=== What you are asked to do ===
Please copy every line of the data in which the string "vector" appears.

=== Data shown ===
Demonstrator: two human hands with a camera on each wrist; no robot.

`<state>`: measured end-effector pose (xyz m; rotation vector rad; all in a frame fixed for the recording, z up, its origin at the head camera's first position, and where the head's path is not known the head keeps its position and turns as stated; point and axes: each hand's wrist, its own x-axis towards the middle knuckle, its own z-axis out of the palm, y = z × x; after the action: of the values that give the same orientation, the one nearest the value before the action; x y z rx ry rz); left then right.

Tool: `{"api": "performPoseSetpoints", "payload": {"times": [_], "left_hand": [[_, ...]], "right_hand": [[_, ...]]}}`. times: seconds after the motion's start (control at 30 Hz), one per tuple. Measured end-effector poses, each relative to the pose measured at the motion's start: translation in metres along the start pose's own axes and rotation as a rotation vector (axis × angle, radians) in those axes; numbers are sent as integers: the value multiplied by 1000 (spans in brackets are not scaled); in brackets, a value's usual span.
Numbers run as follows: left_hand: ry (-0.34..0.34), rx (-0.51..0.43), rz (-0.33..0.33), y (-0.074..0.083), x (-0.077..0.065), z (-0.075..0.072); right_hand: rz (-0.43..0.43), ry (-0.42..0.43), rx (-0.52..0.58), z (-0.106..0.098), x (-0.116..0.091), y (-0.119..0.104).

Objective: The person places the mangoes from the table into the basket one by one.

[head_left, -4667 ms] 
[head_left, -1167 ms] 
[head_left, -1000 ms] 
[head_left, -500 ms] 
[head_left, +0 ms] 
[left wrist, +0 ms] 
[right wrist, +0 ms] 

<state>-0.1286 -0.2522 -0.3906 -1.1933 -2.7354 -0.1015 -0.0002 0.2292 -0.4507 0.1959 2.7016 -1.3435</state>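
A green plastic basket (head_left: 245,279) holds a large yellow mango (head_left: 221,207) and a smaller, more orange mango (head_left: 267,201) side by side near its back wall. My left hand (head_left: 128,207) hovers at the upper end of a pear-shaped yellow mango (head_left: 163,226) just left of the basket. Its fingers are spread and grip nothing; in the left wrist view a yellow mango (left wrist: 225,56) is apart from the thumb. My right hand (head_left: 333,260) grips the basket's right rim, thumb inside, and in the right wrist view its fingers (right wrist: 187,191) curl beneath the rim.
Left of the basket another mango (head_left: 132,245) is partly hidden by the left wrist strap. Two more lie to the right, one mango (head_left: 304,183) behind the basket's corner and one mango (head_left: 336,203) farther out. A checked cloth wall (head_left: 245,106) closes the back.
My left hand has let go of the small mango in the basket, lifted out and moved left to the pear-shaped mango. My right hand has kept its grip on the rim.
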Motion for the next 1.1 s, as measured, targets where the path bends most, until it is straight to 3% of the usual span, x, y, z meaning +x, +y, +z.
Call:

=== Solved exercise ===
`<state>`: measured end-effector pose (xyz m; rotation vector rad; all in a frame fixed for the recording, z up, its origin at the head camera's first position, and where the head's path is not known the head keeps its position and turns as stated; point and axes: each hand's wrist, its own x-axis towards the middle knuckle, its own z-axis out of the palm, y = z × x; after the action: of the values that give the same orientation, the one nearest the value before the action; x y z rx ry rz); left then right.
Tool: `{"api": "performPoseSetpoints", "payload": {"times": [_], "left_hand": [[_, ...]], "right_hand": [[_, ...]]}}`. times: seconds after the motion's start (control at 30 Hz), one per tuple. Measured end-effector poses, each relative to the pose measured at the motion's start: translation in metres along the start pose's own axes and rotation as a rotation vector (axis × angle, radians) in those axes; numbers are sent as integers: the value multiplied by 1000 (spans in brackets are not scaled); in brackets, a value's usual span.

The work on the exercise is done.